Saturday 14 November 2009

What ever happened to Urbanism?

What ever happened to Urbanism?

Rem Koolhaas

“How to explain the paradox that urbanism, as a profession, has disappeared at the moment when urbanisation is everywhere – after decades of constant acceleration – is on its way to establishing a definitive global “triumph” of the urban condition”

The ideal model of urbanism is the functional city, described to control and develop the new city. The modernist ideology has failed as they have tried to take control over such a complicated and extensive topic that it has merely scratched the surface and been unsuccessful. When designing a new city or to alter an existing, there are many things that you can not simply control or predict, and it is these that become the challenges of the urbanist.
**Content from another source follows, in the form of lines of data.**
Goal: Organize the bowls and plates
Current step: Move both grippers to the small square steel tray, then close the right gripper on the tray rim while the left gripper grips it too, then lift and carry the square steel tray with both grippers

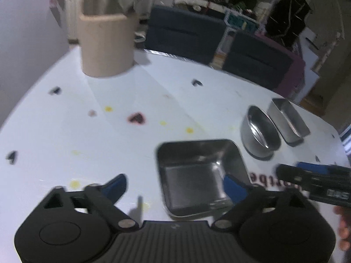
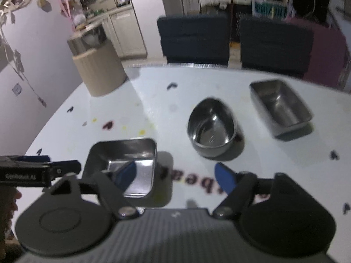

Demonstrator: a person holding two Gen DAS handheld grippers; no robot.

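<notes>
Three steel vessels stand on the white table (image 1: 65, 131). Nearest is a square dish (image 1: 197, 188) (image 2: 122, 153), then an oval bowl (image 1: 258, 135) (image 2: 211, 129), then a rectangular tray (image 1: 287, 120) (image 2: 279, 107) farthest right. My left gripper (image 1: 175, 185) is open above the square dish's near side, its right fingertip over the dish's right wall and its left one over bare table. My right gripper (image 2: 175, 174) is open too, its left fingertip over the dish's inside and its right one over the table. Neither presses on the dish. Each gripper shows in the other's view at the edge (image 1: 316, 179) (image 2: 39, 171).
A beige ribbed container (image 1: 107, 43) (image 2: 98, 70) holding a steel pot stands at the table's far left. Two dark chairs (image 1: 186, 35) (image 2: 193, 37) sit beyond the far edge. Small coloured stickers and printed letters (image 2: 188, 175) mark the tabletop. A hand (image 1: 344, 230) shows at the right.
</notes>
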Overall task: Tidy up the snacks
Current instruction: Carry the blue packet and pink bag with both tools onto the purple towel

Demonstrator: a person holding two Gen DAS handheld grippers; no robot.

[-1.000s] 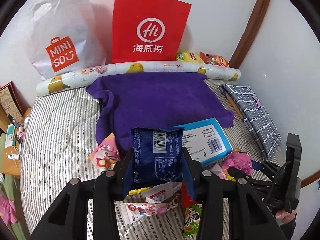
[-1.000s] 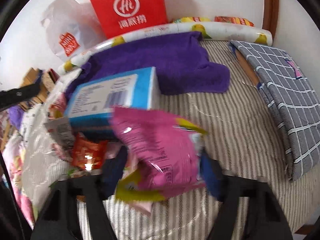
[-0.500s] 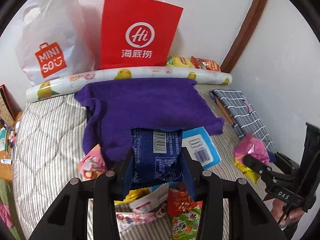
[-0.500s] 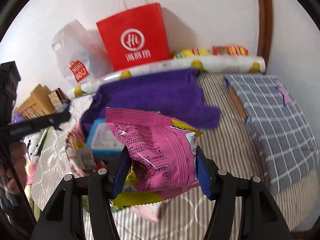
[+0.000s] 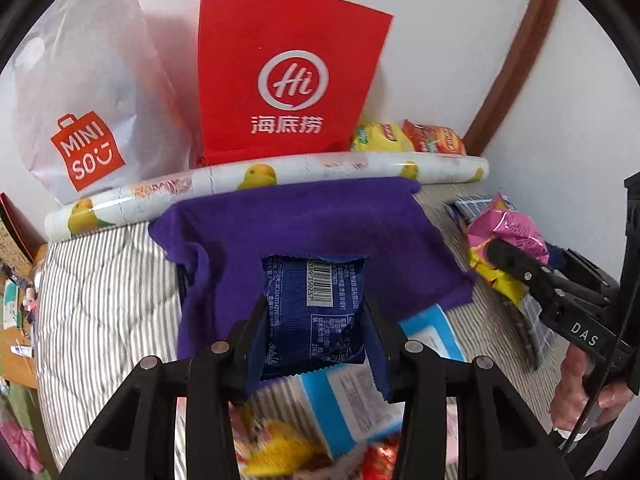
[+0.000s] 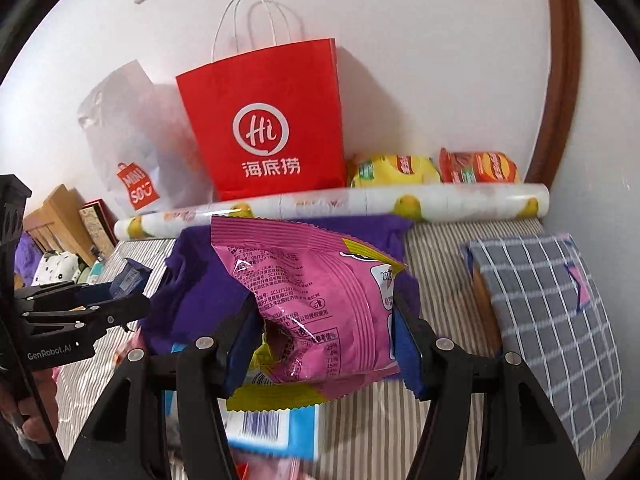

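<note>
My left gripper (image 5: 314,332) is shut on a dark blue snack packet (image 5: 314,312), held above the purple cloth (image 5: 312,220); it also shows at the left of the right wrist view (image 6: 132,276). My right gripper (image 6: 324,340) is shut on a pink and yellow snack bag (image 6: 316,304), raised over the bed; it shows at the right of the left wrist view (image 5: 506,240). A red Hi paper bag (image 5: 288,76) and a white Miniso bag (image 5: 88,92) stand against the wall. A blue and white box (image 5: 352,408) and several loose snacks (image 5: 272,452) lie below the grippers.
A fruit-print roll (image 5: 280,172) lies along the wall on the striped bed (image 5: 104,300). Yellow (image 6: 392,170) and red (image 6: 478,166) chip bags sit behind it. A grey checked cloth (image 6: 552,312) lies at the right. Cluttered boxes (image 6: 60,220) stand left of the bed.
Both grippers have lifted with their packets and moved toward the bags at the wall. The snack pile has dropped lower in both views.
</note>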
In our past we have formed cities and failed so many times that we can no longer be sure or confident of the cities we live in today. These former cities have been a representation of our past; they have been formed and developed around our churches, monastery’s and remembrance of our history. This text of Rem Koolhaas discusses how our future needs to move forward to create a city that improves the quality of life as its main objective; we cannot keep looking to our past for guidance. We need to grasp a new regime of values to create a new paradigm, and it is this that will subconsciously alter our perception of how our future cities should form.

“Now we are left with a world without urbanism, only architecture, ever more architecture. The neatness of architecture is its seduction; it defines, excludes, limits, separates from the “rest” – but it also consumes. It exploits and exhausts the potentials that can be generated finally only by urbanism and that only the specific imagination or urbanism can invent and renew.”

From the City to Urban Space

From the City to Urban Space

Urban society is a result of industrialization, where a process of domination that absorbs agricultural production.

Agricultural production is no longer a principle sector of our economy in the major industrial nations.

Although agriculture has not disappeared, it has become a subordinate to the urban society and its demands that it entails. This has resulted in how the village life has been transformed through the economic growth and industrialisation expanding to entire territories, regions and continents.

“Urban fabric grew and extended its borders to corrode the residue of agricultural land”.

The text goes on to describe the urban fabric, and how this has adapted our countryside’s. A temporary vacation home for a city dweller, a super market and highways are typical examples of how the countryside has become apart of the urban fabric in today’s society. Areas that are untouched by this urban fabric are now seen as either “stagnant or dying”.

Politics have played a massive controlling part in how our urban cities have been formed and adapted. Through the political city developing with the on-going struggle of payment for the lower classes to pay their overlords, the market place began. Setting up in the middle of the towns a new central space of assembly formed, thus creating the new conception of the city; the urban space. By the 14th Century markets where so efficient that the architectural development of the cities where formed around these spaces replacing the past agora or the forum.

“The merchant city succeeded the political city…At this time commercial change became an urban function, embodied in a form both architectural and urban.”

With the post industrialisation came the decline of the urban cities. There purpose is no longer to feed the urban society and in turn become a stagnant town without a purpose. These cities hold a new architectural and social challenge to form a new paradigm; they now need a new use to become a town with a function once again.

Sunday 4 October 2009

Space

When I started reading the David Harvey text on 'Space as a key word', I started to examine my initial interpretation of how I understood space.
I looked around my office and asked myself to define the space that surrounded me. The space could only be defined by the elements in the room that the spaces related too. The walls creating the container I occupy, the desk and cupboards, defining the small, dark cramped space of my office. Space has an existence but it is not until we relate objects to one another that we can grasp the concept of this existence. This seems to be explored within the text as material space, “…simply the world of tactile and sensual interaction with matter, it is the space of experience” (D.Harvey)

“Architecture is the thoughtful making of space” Louis Kahn

I then read on to explore Harvey’s deeper interpretation of space. How he sees space become a concept better connected too Social, Literary and cultural metatheaories.
He examines how space and space-time in different key words allowed him to define certain conditions of possibilities for critical engagement.

Architecture‘s relationship to space come hand in hand. Yet how architecture responds to space can be somewhat different, some buildings are seen as objects within a space, others become the shapers of space, like suburban buildings in relation to the urban.

“Our Experience of an architectural space is strongly influenced by how we arrive in it.”(Mathew Frederick)

The key point of Harvey’s text on space that inspired me was his general matrix of spatialities. How space becomes more than just material but also conceptual and lived, and how these different terminologies relate to absolute space and space in time, may it be relative or relational. I guess before now I had never really explored the idea of how space exists in time, and yet now that is all my mind wants to explore. How I never pondered over the concept that space-time is a constant feature in my vivid imaginations, my emotions and fears, and especially in my intricate dreams is now something my mind is constantly exploring.